El
veintinueve de enero, Eugenio Torreón recibió la tercera carta. Escuetamente le
comunicaron las condiciones de su internación, con dificultad, recuperó algunas
palabras palabras “amablemente”, “riguroso”, “aseo”, “usted”, llegó a pensar que
se trataba de un formato genérico. Al final le informaban que lo recogerían la
mañana siguiente.
La mañana
siguiente, intentó, sin éxito, esquivar y luchar contra sus transportadores,
amotinado en la parte inferior de la escalera. Pero, su fuerza ya no era la
misma de hace veinte años. Aunque intentaba rebelarse contra su condición
actual, su cuerpo no lo acompañaba. No se negaba a la idea de ser cuidado por
alguien, pero, rechazaba la idea de dejar su casa. Dos horas de camino
ininterrumpido, hacían mella. Le ubicaron en una habitación sin compañía, solo
deseaba dormir, soñar.
Soñó esa
noche, sabía por los escalones de madera y las sillas metálicas que se
encontraba en un cine parecido al de su pueblo de infancia, un teatro antiguo
ubicado en el centro. Sin embargo, al ver hacia atrás, observó que el número de
sillas podía llegar a ser infinito, al igual que las personas que las ocupaban.
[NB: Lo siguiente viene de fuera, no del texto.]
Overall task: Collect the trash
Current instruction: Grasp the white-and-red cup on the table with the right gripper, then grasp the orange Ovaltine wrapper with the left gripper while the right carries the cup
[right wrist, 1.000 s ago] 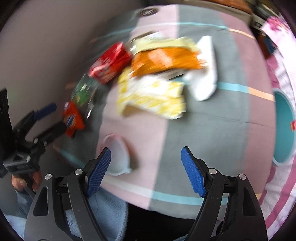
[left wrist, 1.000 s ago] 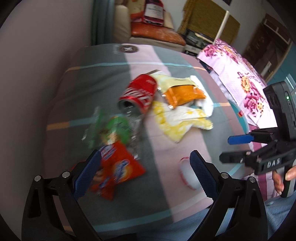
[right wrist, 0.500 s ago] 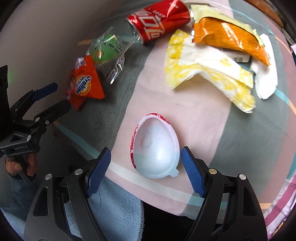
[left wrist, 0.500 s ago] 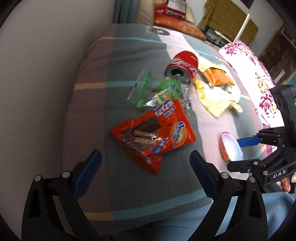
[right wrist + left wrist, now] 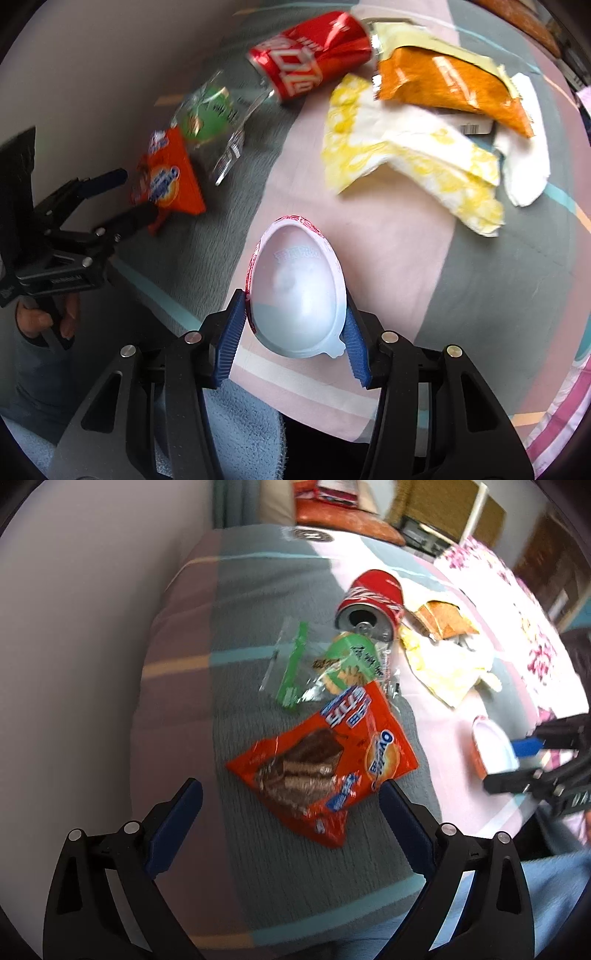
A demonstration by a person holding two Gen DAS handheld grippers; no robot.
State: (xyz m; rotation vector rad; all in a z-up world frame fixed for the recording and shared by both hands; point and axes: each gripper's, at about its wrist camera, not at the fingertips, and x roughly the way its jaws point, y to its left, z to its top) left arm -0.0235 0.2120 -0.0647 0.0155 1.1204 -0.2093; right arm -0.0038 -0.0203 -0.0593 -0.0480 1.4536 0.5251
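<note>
I'm clenching the right tongs [image 5: 295,341] on the egg-shaped cup [image 5: 297,295], squeezing gently; the left tongs [image 5: 291,823] are hanging released, wrapper [image 5: 325,768] ahead.

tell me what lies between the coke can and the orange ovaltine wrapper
A clear plastic wrapper with a green label lies between the Coke can and the Ovaltine wrapper, overlapping the wrapper's top edge. The left wrist view shows it best.

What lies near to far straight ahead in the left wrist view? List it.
Orange Ovaltine snack wrapper → clear plastic bag with green label → red cola can lying on its side.
</note>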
La pantalla se iluminó. Pasaban las imágenes de una película de luchadores
mexicanos. Recordó haberla visto alguna vez en su infancia. Le llamó la
atención que uno de los protagonistas tenía un rostro familiar, no era una
estrella de cine, pero lo conocía. Una mano tocó su hombro, giró sobresaltado y
la misma, le entregó unas pastillas, ya era de mañana.
Intentó
dormir en el día, para retomar sus sueños, las imágenes eran más vividas que en
la realidad. Desafortunadamente, la temática de sus sueños en el día era breve
y variada, nunca en el teatro. Escuchaba la radio, reconocía canciones, aun
escuchaba con claridad y su voz mantenía cierta vitalidad. Entablaba
conversaciones sin interés con otros inquilinos.
Durante
varias noches, en sus sueños, asistió a una función diferente. Encontraba cada
noche, más sillas vacías. Proyectaron una película de vaqueros, después de un
tiempo se sorprendió al ver que el protagonista era su hijo. Un filme policial,
le recordó a su madre. Se emocionó cuando vio a su esposa proyectada en un
drama. Reconocía más rostros, más personas, deseaba en su sueño, atravesar la
pantalla para sentir a quienes reconocía. En el día, recordaba con dificultad,
se movía poco debido al dolor y solo añoraba la noche.
En la
noche deseo, espero la luz del proyector que no se encendió más. Se encontró en
el centro de la sala, con infinitas sillas azules y rojas, en ese momento
desocupadas. Decidió ponerse de pie, caminó con cuidado hasta que llegó al
borde lateral del cine, una alta pared de madera, gris, frágil, abrió una
puerta. Con temor cruzó, se encontró en el centro de un salón familiar, donde
todos los rostros que reconoció lo esperaban. Sintió sus brazos livianos, dio
con inseguridad unos pasos, ya no sentía dolor.